When you think about software from the domain's perspective - what the business actually does, what decisions it makes, what rules it enforces - a natural question emerges: where in the code does all of this live? Domain-Driven Design encourages thinking in terms of business processes and decisions rather than data structures and technical layers. CQRS and event sourcing take this further by giving the decision-making part of your system an explicit, well-defined home: the write model.
The write model is the single, self-contained unit that takes the current state of your system, applies your business rules, and produces a decision - nothing gets written without passing through it first. In the previous article in this series, I explored read models - purpose-built data structures that transform your event stream into exactly the shape each consumer needs. This article looks at the other side of the equation: where read models answer "what should the user see?", the write model answers "is this operation allowed, and what happens as a result?"

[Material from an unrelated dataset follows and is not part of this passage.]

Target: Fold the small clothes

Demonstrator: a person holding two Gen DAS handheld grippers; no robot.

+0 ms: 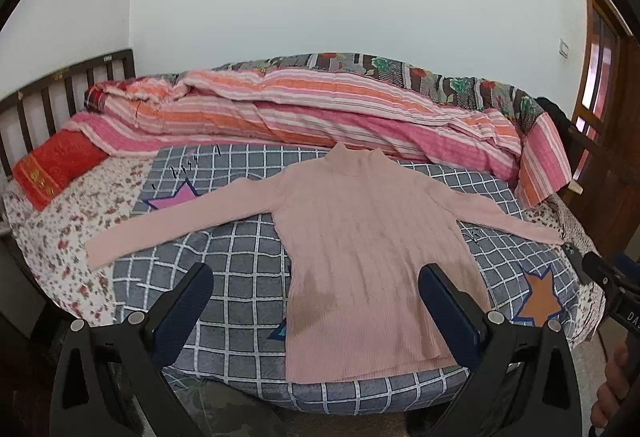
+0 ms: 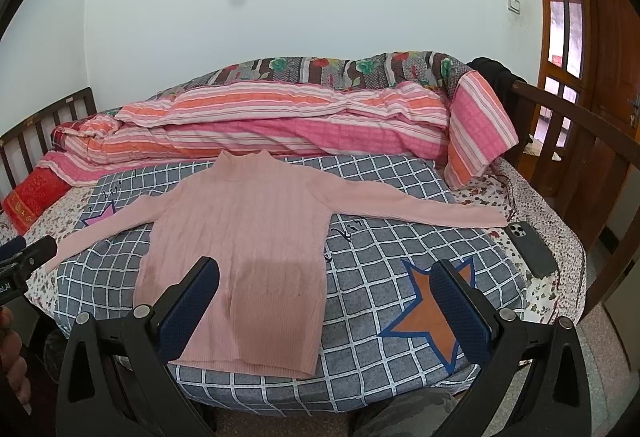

What a Write Model Really Is
A write model is a self-contained unit that makes business decisions. It receives the current state (1) and an incoming request, applies business rules, and produces an outcome - either a rejection or a set of changes to record. That is the entire scope of its responsibility. No emails, no dashboard updates, no calls to external services - just rules and a decision.
- In an event-sourced system, the current state is not stored directly - it is reconstructed by replaying all prior events through state rebuilding handlers. In OpenCQRS, this reconstruction happens automatically before your command handler executes. See State Rebuilding Handlers for details.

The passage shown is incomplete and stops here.